In September 1509, John Stile, now in Henry VIII’s service, sent a long dispatch from Valladolid, meticulously written in cipher, bringing the king up to date on Spanish events and diplomacy. Among the nuggets he imparted was a reference to Katherine’s sister. Rumors had reached Stile of Juana’s pitiful state and odd behavior. She had no more “wisdom” than that of a “young child” and was “very feeble,” he reported sorrowfully. Sometimes she refused to eat or drink for two or three days at a time and, the horrified man continued, would not countenance hearing Mass for eight days, “minding it not, but as a child having no order.” Stile heard that Ferdinand was so worried that he visited her every two months.

Naturally Ferdinand was worried on a personal level. But there was an added dimension: should Juana die, her thrones would pass to her nine-year-old son, Charles. The boy’s other grandfather, Emperor Maximilian, Ferdinand’s equal in mendacity and duplicity, might then seize the opportunity constantly to interfere in Castile on the pretext of protecting his grandson’s rights until the boy reached an age to govern on his own.
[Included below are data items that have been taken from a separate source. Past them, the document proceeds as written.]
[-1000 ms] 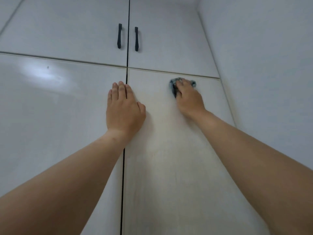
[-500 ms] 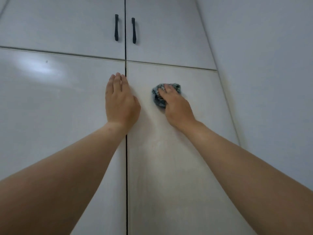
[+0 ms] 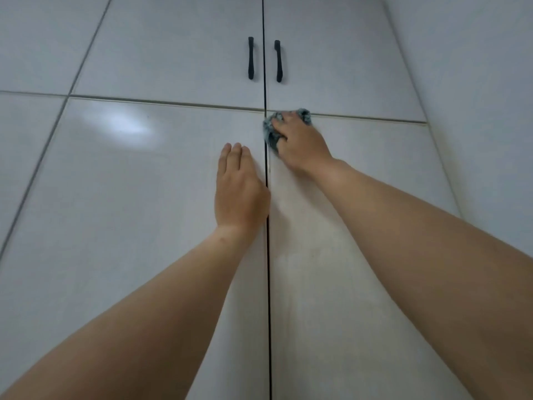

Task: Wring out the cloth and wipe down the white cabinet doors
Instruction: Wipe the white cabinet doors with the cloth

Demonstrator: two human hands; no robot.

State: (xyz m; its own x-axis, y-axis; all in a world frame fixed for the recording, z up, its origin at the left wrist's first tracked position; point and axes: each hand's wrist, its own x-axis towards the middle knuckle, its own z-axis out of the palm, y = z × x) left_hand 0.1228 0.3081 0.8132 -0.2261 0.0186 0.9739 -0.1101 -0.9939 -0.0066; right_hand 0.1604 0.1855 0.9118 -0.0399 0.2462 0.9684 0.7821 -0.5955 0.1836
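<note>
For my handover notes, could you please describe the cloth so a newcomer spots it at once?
Follow the dark vertical gap between the lower white cabinet doors up to the horizontal seam. There the right hand presses the cloth: a bunched, fuzzy blue-grey wad, the only soft, coloured thing there.

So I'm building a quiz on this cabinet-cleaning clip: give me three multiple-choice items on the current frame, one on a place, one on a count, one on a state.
1. Where is the cloth?
A. top inner corner of the lower right door
B. on a handle
C. on the side wall

2. How many black handles show?
A. one
B. two
C. four

3. How is the left hand?
A. gripping a handle
B. curled in a fist
C. flat on the lower left door

Answers: 1 A, the right hand holds it beside the centre gap; 2 B, one on each upper door; 3 C, its fingers lie straight against the panel.
</note>
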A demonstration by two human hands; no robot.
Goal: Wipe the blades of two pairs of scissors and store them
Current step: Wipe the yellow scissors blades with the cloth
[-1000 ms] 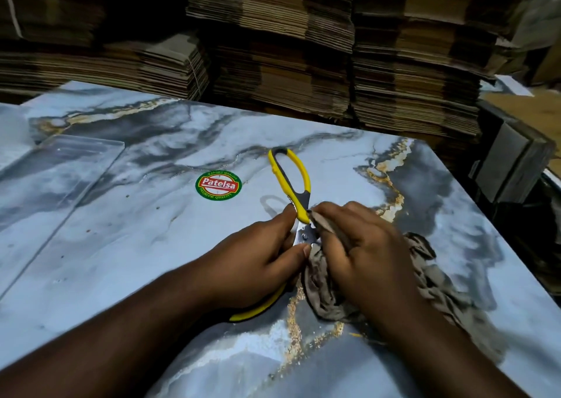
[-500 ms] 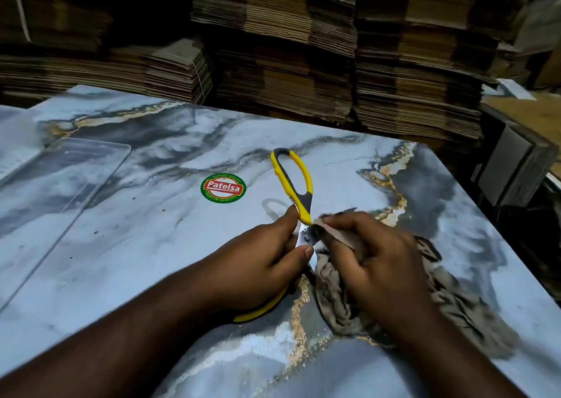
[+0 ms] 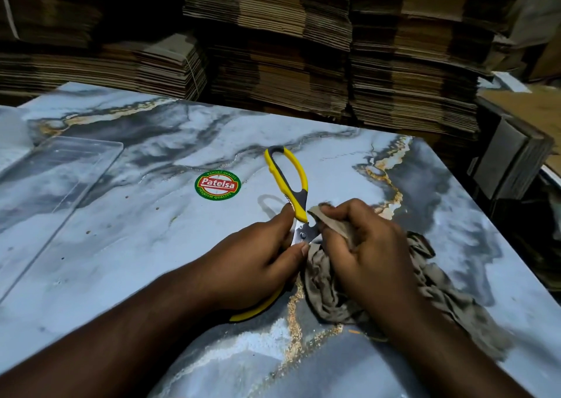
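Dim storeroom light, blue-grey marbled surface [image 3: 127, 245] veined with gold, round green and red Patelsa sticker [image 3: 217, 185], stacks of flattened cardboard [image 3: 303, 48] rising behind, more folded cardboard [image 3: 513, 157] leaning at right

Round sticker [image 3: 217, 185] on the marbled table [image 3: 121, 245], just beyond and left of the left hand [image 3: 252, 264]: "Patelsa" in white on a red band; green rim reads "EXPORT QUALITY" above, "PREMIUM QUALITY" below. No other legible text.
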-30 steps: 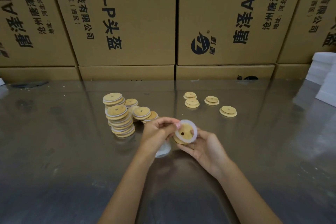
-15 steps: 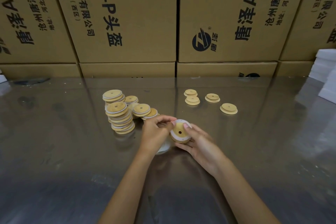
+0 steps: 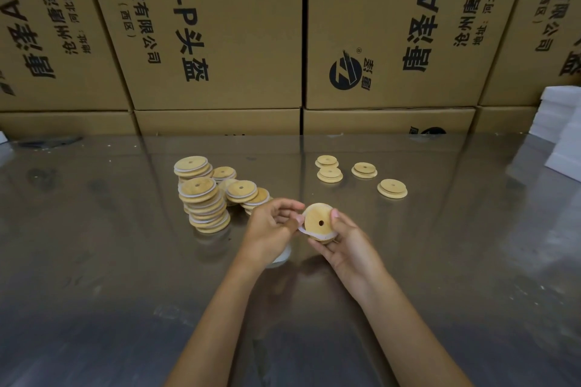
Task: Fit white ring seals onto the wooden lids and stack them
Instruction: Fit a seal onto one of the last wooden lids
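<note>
Lid in work: wooden lid (image 3: 317, 220) with a small centre hole, held up off the desk (image 3: 471, 261) between both hands, its face tilted toward the camera.
Right hand (image 3: 347, 248): fingers curled round the lid's right and lower edge, thumb on the upper right rim; holding the lid.
Left hand (image 3: 270, 229): just left of the lid, thumb and fingers pinching the white ring seal (image 3: 306, 231) at the lid's left edge.
Seal position: seated along the lid's lower rim; at the left side it stands slightly off the wood.
Under left hand: a white patch (image 3: 281, 256) on the desk, mostly hidden by the wrist; cannot tell what it is.
Beyond and left of left hand: pile of lids with white seals (image 3: 204, 201), several leaning stacks touching one another.
Beyond right hand: four bare lids (image 3: 392, 188) lying flat, well apart from the pile.
Background: cardboard boxes (image 3: 220, 41) with printed text along the far desk edge; white blocks (image 3: 562, 135) far right.
</note>
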`<action>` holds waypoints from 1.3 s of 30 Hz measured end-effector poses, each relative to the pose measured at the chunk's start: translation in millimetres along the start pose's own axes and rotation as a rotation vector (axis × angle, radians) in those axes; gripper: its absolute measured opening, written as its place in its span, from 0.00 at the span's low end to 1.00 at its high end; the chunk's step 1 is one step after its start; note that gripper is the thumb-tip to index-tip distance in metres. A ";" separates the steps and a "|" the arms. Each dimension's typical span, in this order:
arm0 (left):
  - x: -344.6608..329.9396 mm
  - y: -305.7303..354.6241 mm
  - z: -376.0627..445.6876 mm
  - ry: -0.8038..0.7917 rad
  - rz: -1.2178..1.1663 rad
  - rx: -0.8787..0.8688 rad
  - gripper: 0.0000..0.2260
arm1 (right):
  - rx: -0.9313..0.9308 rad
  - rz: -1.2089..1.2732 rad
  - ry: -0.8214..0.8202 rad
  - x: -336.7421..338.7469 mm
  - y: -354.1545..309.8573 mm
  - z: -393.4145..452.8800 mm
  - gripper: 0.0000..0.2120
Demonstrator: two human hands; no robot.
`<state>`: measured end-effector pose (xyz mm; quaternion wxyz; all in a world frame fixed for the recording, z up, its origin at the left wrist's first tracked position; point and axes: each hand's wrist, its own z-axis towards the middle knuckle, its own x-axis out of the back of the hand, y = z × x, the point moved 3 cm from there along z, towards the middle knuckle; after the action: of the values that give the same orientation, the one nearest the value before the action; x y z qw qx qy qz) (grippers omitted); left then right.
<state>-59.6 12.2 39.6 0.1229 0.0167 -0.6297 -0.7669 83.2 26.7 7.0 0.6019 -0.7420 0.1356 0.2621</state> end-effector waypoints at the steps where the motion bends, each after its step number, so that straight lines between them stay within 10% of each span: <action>1: -1.4 -0.1 -0.4 -0.004 -0.002 0.000 0.07 | 0.003 0.012 0.005 0.3 -0.1 -0.1 0.11; 24: -8.2 -2.4 -5.5 0.298 0.075 -0.089 0.08 | 0.135 -0.209 -0.076 -17.0 0.1 0.1 0.07; 30: -11.8 -1.2 -7.4 0.179 0.405 -0.277 0.10 | 0.298 -0.538 0.009 -12.4 -0.2 2.9 0.04; 39: -13.1 -9.2 -7.9 0.105 0.484 -0.286 0.06 | 0.295 -0.363 0.068 -3.6 -1.7 7.2 0.07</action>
<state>-47.0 9.0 27.4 0.3361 -0.1120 -0.4935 -0.7943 79.4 33.7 9.3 0.7360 -0.6668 0.0571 0.1019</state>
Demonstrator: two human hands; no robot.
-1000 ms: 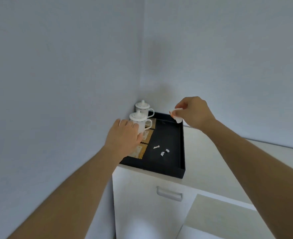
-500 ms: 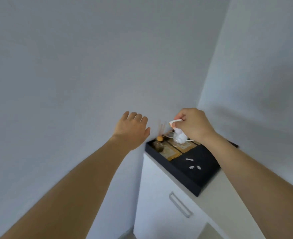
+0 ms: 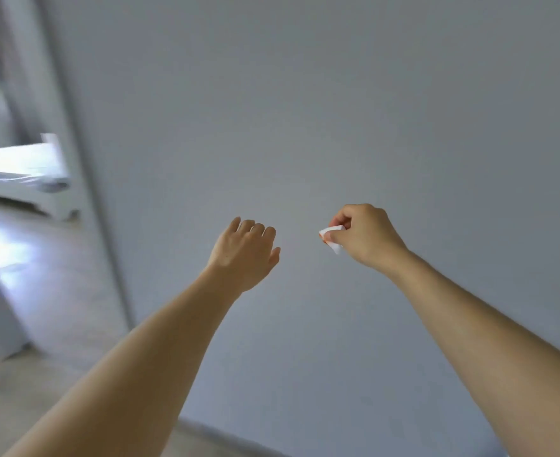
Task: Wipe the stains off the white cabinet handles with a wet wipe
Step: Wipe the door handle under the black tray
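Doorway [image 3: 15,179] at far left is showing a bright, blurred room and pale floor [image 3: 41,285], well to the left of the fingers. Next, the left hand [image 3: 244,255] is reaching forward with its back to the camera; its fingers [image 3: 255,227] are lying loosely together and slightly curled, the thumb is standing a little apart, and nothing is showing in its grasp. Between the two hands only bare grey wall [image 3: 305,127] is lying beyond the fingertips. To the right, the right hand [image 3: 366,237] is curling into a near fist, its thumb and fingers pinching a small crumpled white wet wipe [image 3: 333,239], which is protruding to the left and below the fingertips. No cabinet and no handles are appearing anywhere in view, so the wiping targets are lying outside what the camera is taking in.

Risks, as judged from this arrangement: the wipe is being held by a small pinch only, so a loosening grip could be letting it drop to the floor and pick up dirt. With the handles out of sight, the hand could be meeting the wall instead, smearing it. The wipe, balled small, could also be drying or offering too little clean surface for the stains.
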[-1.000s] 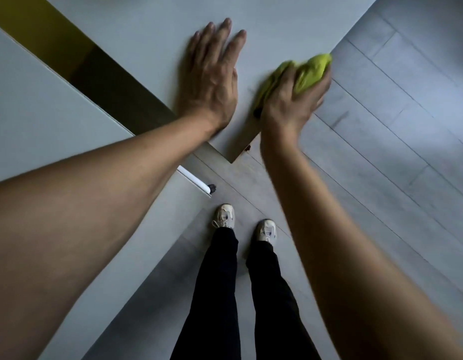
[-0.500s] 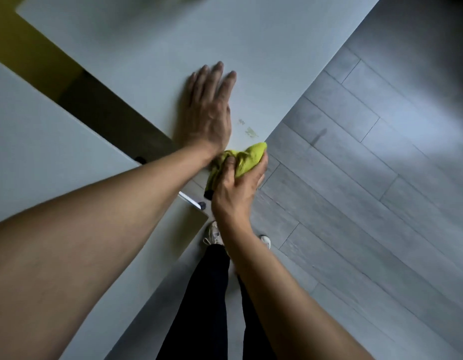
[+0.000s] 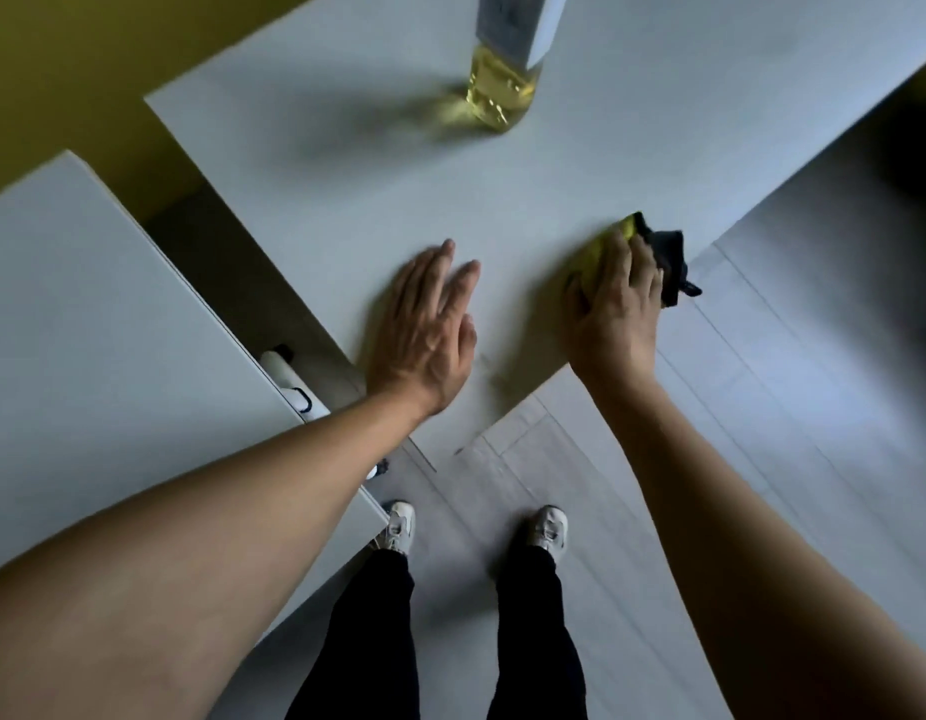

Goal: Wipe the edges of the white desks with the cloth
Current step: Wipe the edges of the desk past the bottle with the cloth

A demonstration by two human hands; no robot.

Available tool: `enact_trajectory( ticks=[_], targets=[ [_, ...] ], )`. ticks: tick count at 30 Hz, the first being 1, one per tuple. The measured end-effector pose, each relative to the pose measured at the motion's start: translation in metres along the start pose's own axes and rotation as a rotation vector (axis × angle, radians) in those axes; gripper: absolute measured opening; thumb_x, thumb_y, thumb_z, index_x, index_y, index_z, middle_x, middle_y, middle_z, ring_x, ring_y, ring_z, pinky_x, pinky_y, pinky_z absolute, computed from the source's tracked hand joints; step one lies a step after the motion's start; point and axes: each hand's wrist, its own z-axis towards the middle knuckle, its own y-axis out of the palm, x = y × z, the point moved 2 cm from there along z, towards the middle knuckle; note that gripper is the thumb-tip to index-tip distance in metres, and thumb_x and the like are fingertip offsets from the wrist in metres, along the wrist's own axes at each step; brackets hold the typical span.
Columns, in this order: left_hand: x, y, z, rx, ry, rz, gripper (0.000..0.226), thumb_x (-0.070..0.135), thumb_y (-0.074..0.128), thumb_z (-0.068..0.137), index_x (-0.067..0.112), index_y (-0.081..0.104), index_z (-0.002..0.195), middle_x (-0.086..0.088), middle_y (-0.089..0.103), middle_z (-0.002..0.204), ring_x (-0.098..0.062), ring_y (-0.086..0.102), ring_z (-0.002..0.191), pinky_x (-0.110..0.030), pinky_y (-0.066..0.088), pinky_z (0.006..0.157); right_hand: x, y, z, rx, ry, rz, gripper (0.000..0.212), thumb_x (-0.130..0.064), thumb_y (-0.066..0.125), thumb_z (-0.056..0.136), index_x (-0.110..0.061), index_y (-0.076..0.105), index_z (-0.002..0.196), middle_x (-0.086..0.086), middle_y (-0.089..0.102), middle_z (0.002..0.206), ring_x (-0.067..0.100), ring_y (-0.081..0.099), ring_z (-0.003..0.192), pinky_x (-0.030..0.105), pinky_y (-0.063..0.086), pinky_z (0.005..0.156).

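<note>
The right hand (image 3: 614, 314) with the cloth (image 3: 606, 252) is now away from the desk (image 3: 580, 163) corner, further along the edge, well apart from the left hand (image 3: 424, 330) fingers. The cloth's dark side shows beyond the right fingertips. A bottle (image 3: 505, 90) comes into view beyond the left fingertips.

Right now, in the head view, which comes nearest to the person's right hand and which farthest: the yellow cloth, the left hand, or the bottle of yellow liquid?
1. The yellow cloth, under the right hand at the desk edge.
2. The left hand, flat on the desk beside it.
3. The bottle, standing far back on the desk.
</note>
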Motion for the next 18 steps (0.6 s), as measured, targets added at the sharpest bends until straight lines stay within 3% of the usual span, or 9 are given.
enact_trajectory(
  ticks=[7,13,18],
  targets=[
    [0.0,-0.005,0.001,-0.057,-0.058,0.048,0.057,0.024,0.044,0.099,0.015,0.048,0.154,-0.016,0.036,0.165,-0.034,0.034,0.152,-0.047,0.022,0.127,0.007,-0.013,0.04,-0.29,-0.512,0.105,0.068,-0.031,0.064,0.095,-0.007,0.033,0.152,0.012,0.039,0.155,0.03,0.032,0.145,0.051,0.024,0.122],
    [0.004,-0.007,0.002,-0.085,-0.072,0.073,0.054,0.023,0.041,0.102,0.017,0.047,0.155,-0.014,0.035,0.166,-0.033,0.032,0.153,-0.045,0.021,0.129,0.011,-0.015,0.06,-0.39,-0.689,0.042,0.068,-0.036,0.06,0.098,-0.004,0.034,0.152,0.013,0.035,0.158,0.029,0.026,0.15,0.044,0.013,0.127],
    [0.004,-0.005,-0.002,-0.106,-0.121,0.128,0.058,0.021,0.039,0.103,0.023,0.038,0.16,-0.009,0.028,0.169,-0.029,0.023,0.157,-0.037,0.008,0.131,-0.002,-0.008,0.077,-0.488,-0.811,-0.012,0.07,-0.038,0.057,0.099,-0.006,0.03,0.154,0.012,0.03,0.161,0.029,0.021,0.152,0.047,0.015,0.126]
  ],
)
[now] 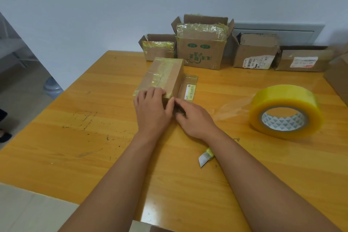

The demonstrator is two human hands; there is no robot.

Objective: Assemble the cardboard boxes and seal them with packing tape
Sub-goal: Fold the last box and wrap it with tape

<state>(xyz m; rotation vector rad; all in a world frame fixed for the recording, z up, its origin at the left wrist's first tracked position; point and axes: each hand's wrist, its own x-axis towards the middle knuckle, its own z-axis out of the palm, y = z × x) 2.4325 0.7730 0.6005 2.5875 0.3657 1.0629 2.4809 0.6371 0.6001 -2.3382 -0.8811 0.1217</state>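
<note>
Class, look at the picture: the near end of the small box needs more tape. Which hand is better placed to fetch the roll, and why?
Probably the right hand. The tape roll sits on the table to its right, with nothing between them. The left hand rests on the box and can steady it.

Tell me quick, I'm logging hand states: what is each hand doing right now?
Left hand: fingers lie over the near end of the small taped box, pressing it; not gripping.
Right hand: at the box's near end; grasp cannot be told.
</note>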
Ferdinand needed his daughter alive. In fact, Juana’s behavior, if indeed it was as Stile reported, was entirely true to form. Tantrums, self-starvation, and even what appeared to be religious indifference were all stratagems she had tried throughout the years to get her own way. If her aim was to leave Tordesillas, perhaps in order to accompany Philip’s corpse to Granada, it did not work. Having persuaded her to go there so that she would be completely under his control, her father was determined that there she would remain; his concern for her welfare went only so far.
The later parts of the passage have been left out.